Tanza is coming along.  I think his legs will hold up to as much riding as I get back up to doing and he is getting quite a bit better about relaxing if I take him out by himself and I know he is good in groups, having none of Sadie's angst about being surrounded by other horses.   Yesterday I slapped him out of Lady's feed pan so he had to run around a few minutes before letting me catch him,  oh my is he a pretty mover. 

Sunday, April 3, 2016

Take it easy, take it easy

Or maybe its "I don't care anymore,  no more no more no more".   I have been trying too hard and messing up, wanting to make a good impression on the POD hire even when he was just a member of the team.  He was hired before the BOD of the big corporation that manages everything got rid of their stupid Che quoting corporate president hire after letting him agitate for 3 years without being a leader who replaced what he had decided was too old and hidebound.   And things have just been worse since people in our group got bumped into management roles because our excellent director moved up to try to save the midlevel program that we are part of and the corporation as a whole.

So I am resolved to remember that I have savings and quite a bit in the retirement plan and I wouldn't feel like just working as a driver, or even just a cashier etc for ten years or so before started drawing retirement was the end of the world.  I will still try to do a good job, as I don't want to contribute to the group or corporation failing and putting some decent folk coworkers out of a job;  but  *I* dont NEED this job so there is no reason whatsoever for me to go all angst over every inadvertent flub.  If I'm still flubbing at least I maybe won't feel as upset if I haven't tried so hard and probably if I just relax more I'll actually do better.  

And hopefully the group hires the candidate that they had come and give us a seminar last week.  That person has a lot of program management experience and our group is floundering on the management side IMO.   So if they hire this dude and he helps out with the management while getting to do more research which he has zero time to do at his current location it should be win win. 

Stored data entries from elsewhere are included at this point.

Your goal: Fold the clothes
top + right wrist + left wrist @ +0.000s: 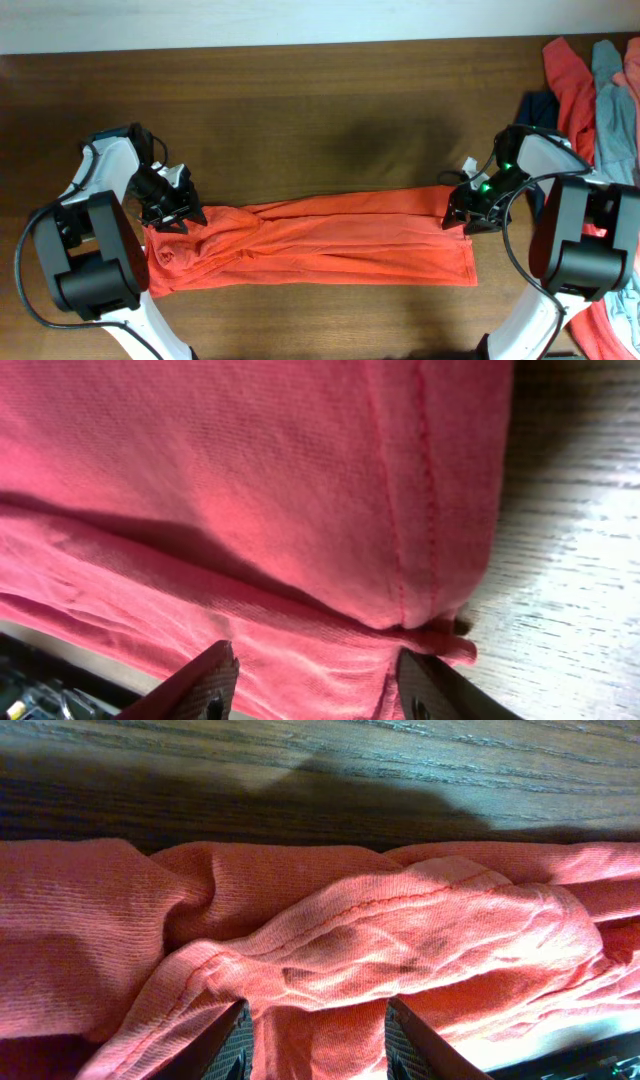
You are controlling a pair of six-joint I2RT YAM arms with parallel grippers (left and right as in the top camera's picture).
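Observation:
The orange-red T-shirt [320,240] lies on the wooden table [300,110] as a long horizontal band, folded over on itself, with no lettering showing. My left gripper [178,212] sits at its upper left end, its jaws [315,1042] closed on a bunched fold of the shirt [400,920]. My right gripper [462,212] sits at the upper right end, its jaws [315,682] holding cloth next to the hemmed edge of the shirt [250,480]. The cloth is drawn out between the two grippers.
A pile of other garments [595,90], red, grey-blue, navy and pink, lies at the far right and runs down the right edge [620,320] behind the right arm. Bare wood lies above the shirt.

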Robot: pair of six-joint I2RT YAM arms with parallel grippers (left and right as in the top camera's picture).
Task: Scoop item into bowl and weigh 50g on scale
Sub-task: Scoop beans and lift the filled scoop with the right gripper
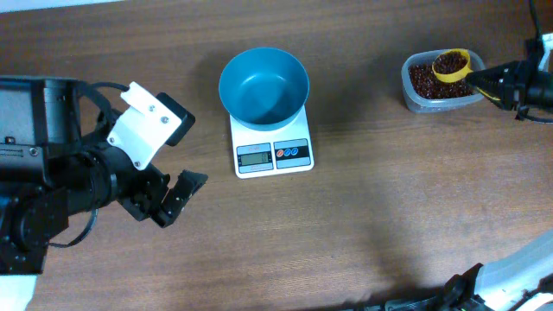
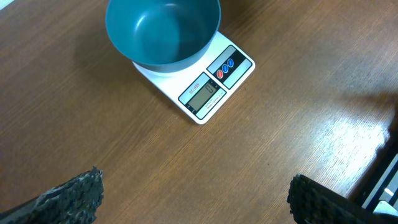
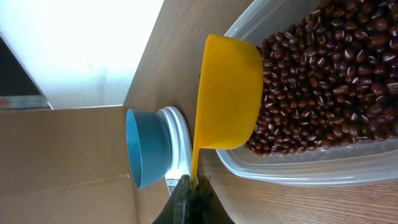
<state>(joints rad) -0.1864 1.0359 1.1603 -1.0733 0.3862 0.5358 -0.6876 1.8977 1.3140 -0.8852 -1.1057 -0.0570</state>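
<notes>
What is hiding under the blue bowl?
The white scale sits under the bowl. Its screen and two round buttons stick out in front; the rest of its top is covered.

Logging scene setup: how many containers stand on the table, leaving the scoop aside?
2. The teal bowl sits on the white scale near the middle of the table; the clear tub of beans stands at its right, under the yellow scoop. Others may lie out of view.

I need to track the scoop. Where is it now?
Overhead view, upper right: the yellow scoop, full of beans, is over the clear tub, held by the right gripper.
</notes>
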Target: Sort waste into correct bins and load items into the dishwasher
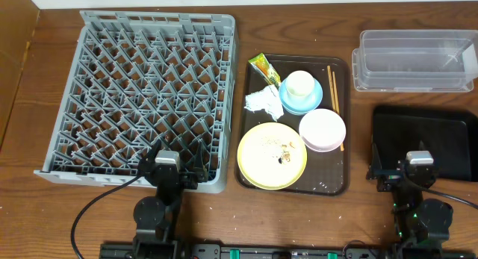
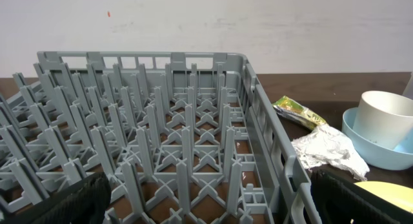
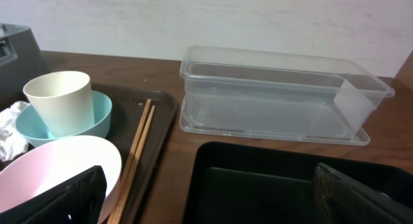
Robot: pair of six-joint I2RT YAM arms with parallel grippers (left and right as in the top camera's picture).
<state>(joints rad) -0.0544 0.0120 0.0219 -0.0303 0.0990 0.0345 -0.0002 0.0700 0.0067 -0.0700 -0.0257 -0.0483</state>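
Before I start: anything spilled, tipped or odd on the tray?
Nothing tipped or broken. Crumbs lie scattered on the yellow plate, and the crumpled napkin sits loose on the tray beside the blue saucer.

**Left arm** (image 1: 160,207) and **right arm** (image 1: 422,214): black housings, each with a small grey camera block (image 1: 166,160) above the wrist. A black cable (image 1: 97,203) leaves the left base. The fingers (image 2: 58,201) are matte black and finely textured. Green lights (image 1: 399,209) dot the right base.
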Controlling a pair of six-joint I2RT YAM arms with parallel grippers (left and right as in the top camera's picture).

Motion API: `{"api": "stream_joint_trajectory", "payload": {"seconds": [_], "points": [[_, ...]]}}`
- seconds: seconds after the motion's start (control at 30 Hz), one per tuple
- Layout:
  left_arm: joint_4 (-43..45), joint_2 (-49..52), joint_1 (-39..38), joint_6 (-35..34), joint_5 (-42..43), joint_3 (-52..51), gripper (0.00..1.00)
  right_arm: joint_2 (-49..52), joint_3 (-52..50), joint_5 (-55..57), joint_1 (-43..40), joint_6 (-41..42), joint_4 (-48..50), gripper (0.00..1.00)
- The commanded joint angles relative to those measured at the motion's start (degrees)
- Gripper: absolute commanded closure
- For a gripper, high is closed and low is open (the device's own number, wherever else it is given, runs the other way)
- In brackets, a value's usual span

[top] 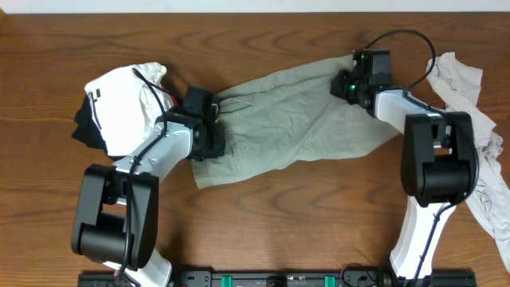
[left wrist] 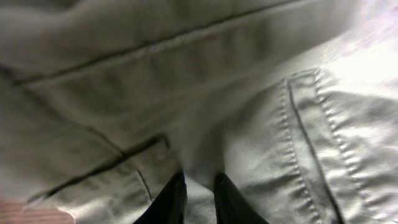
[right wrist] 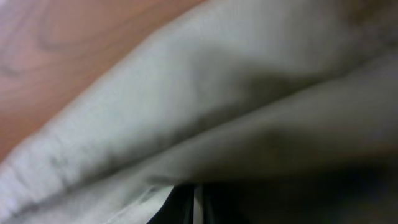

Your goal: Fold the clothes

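Note:
Olive-green shorts [top: 291, 119] lie spread across the middle of the wooden table. My left gripper [top: 209, 146] is at their left end by the waistband, shut on a fold of the fabric; the left wrist view shows the cloth [left wrist: 249, 112] pinched between the black fingers [left wrist: 199, 199], beside a stitched pocket seam. My right gripper [top: 344, 86] is at the upper right end of the shorts, shut on the cloth edge; the right wrist view shows fabric [right wrist: 205, 118] draped over the nearly closed fingers [right wrist: 196, 205].
A white and black garment [top: 119, 108] lies bunched at the left, right behind my left arm. A pale grey garment [top: 478, 135] lies crumpled along the right edge, beside the right arm's base. Bare wood [top: 303, 215] lies in front of the shorts.

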Motion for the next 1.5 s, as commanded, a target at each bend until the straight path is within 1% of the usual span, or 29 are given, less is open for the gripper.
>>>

They were looking for more of a pure researcher at the initial science side initially from what our scientist on the committee told me at lunch but the first choice candidates they would have liked are all happy in current locations and they realized they could use some help on the management side.  And IMO getting a good researcher on the what all can we do with the data/products we are generating could be just as useful to expanding program work long term, and it has more chance of success than pitching a new satellite to funding agencies.  So I'm jingling curb chains for that. 

Tuesday, March 29, 2016

A quick Grey Moun memory

 Grey was very "we've BTDT and Teresa has the T-shirt." He quickly got used to meeting Mtn bikers on trail and I had to insist we give them a little extra JIC room. But one time we saw a biker take a header coming downhill and then the bike slid towards us, not scary close nor fast but it made a life long impression on Grey and always after that any unmounted bike got the eagle eye as we went by in case it was one of those outlaw bikes, cuz if they'd throw their rider who knows what else they might do.  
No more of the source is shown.